En los dibujos de Mastronardi —quizás más que en sus grabados—, la perfecta notación de la forma convive con señales que anuncian la disolución del espacio plástico. Como si al sustituir el desorden de la experiencia con la idealidad de la taxonomía la artista no perdiera de vista que todo orden es evanescente. Un resto de caos originario permanece casi imperceptible y hace agujeros en la superficie. Todo sale del blanco. Pero el blanco es también el que se traga en puntos específicos la gama de grises con la que están hechas estas imágenes: como si la ciencia positiva estuviera siempre a punto de ser derribada por lo invisible.
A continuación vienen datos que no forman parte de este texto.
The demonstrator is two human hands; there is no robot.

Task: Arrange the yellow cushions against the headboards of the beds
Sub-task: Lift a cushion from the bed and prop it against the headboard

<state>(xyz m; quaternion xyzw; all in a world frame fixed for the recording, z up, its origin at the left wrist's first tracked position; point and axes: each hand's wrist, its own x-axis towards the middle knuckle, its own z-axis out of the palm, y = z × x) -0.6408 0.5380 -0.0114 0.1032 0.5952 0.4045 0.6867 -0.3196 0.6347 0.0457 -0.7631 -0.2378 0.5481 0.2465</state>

Una vida inesperada emerge a veces de ese vacío: un par de ojos, una especie de marginalia maldita que no se ha logrado expulsar del todo y que pulula en la orilla, como las figuraciones demoníacas en las cornisas medievales. La notación más acabada de valores y texturas que se pueda concebir coexiste con las zonas críticas donde el prurito de la descripción absoluta remite y reconoce un límite. La plenitud de las superficies también es el lugar en el que se anuncia una falla.
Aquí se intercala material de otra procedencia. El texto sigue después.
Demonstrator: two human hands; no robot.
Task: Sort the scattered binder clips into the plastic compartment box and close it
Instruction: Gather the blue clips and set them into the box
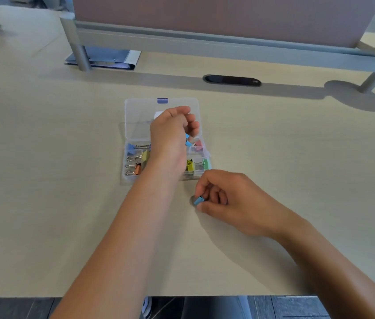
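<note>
Left hand (172,132) hovers over the open compartment box (133,178), fingers curled, dropping a blue clip (188,141); right hand (223,199) near the counter's (43,180) front edge pinches another blue clip (198,200).

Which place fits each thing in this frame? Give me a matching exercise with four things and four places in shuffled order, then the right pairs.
Things:
1. blue clip in the right hand
2. orange clip
3. green clip
4. purple latch

Places:
A. far edge of the open lid
B. near-left part of the box
C. on the desk, in front of the box
D. near-right compartment of the box

Pairs: 1-C, 2-B, 3-D, 4-A
</note>
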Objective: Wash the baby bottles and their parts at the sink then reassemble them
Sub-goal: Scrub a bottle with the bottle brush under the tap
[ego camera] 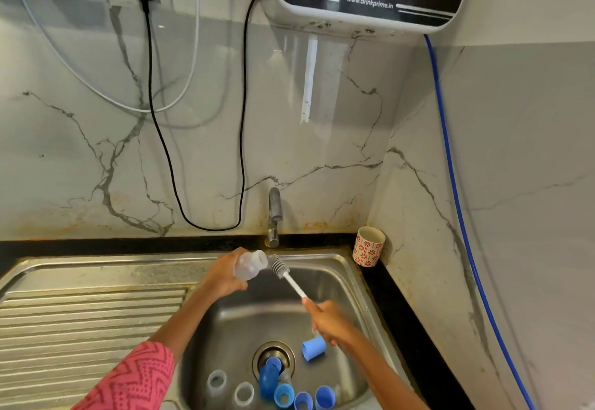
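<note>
Marble-look wall behind; steel sink set in dark surface. Left hand: grip wrapped around clear baby bottle, mouth tilted right, above basin. Right hand: grip closed on bottle brush, bristles just beside bottle mouth. Basin floor: blue caps, blue collars, two clear rings near drain. Patterned cup in corner.

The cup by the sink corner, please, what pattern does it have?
Red flowers on white cup, head view.
</note>
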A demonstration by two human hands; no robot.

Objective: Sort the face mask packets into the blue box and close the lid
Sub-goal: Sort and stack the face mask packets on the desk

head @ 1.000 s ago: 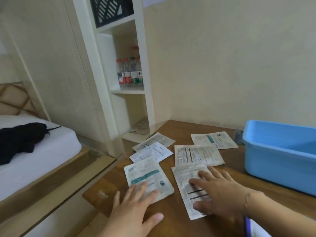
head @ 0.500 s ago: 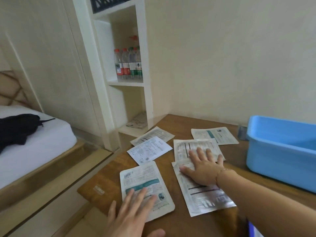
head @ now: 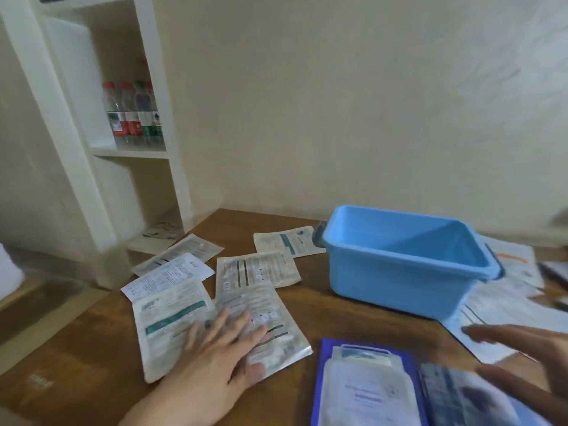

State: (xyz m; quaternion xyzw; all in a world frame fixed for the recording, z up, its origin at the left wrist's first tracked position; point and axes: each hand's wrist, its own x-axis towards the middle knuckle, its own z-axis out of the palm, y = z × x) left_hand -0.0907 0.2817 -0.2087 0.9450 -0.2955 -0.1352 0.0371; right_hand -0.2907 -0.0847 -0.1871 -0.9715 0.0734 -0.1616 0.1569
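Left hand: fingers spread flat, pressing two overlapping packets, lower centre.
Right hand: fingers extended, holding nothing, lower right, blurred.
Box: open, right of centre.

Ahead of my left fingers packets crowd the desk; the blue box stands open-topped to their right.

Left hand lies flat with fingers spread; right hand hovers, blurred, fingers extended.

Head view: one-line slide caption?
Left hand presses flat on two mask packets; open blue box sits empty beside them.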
Apoyada en un antiguo andamiaje filosófico, una retórica conocida enseña que la fijeza de las cosas es un producto perverso de la cultura, un invento antinatural. Da la impresión de que ese fondo de representaciones está en algún punto de esta obra y que configura lo que podríamos llamar su momento ético. Los motivos que puntúan estos cuadros han tenido que trasladarse con esfuerzo desde algún otro lado para llegar al campo visual en el que están enclavados. Pareciera que la artista no tuviera la intención de ocultar la energía que demandó inmovilizarlos. Sucede como si el trayecto que separa el origen de la iconografía del destino artificial que representa un cuadro fuera también un material estético. No se trata necesariamente de un rastro visible, no se trata de que cada figura haya dejado tras de sí una estela que recuerde el tenor de la travesía. Sin embargo, hay algo en cada mariposa que parece revelar el acto de inscripción. Tal vez sea el contorno firme que las despega del fondo y que encuentra un eco en la proliferación de los marcos. Una mariposa no nace para terminar alineada con otras en un espacio de dos dimensiones. La obra de Mastronardi recupera ese gesto cultural, pero rompe el pacto de indiferencia hacia la violencia que le es inherente. Cada imagen de esta muestra se exhibe como el documento de su propia historia constructiva. Siguiendo sin grandes ademanes la mejor tradición de la modernidad, cada pieza exhibida le acerca al espectador las instrucciones para desarmarla: para retirar de la superficie visible todo lo que ve y guardarlo otra vez, con delicadeza, dentro de una caja.
Nazarena Mastronardi, Lima bastarda, curaduría de Carolina Cuervo, Atocha Galería, Buenos Aires, 3 de julio de 2025.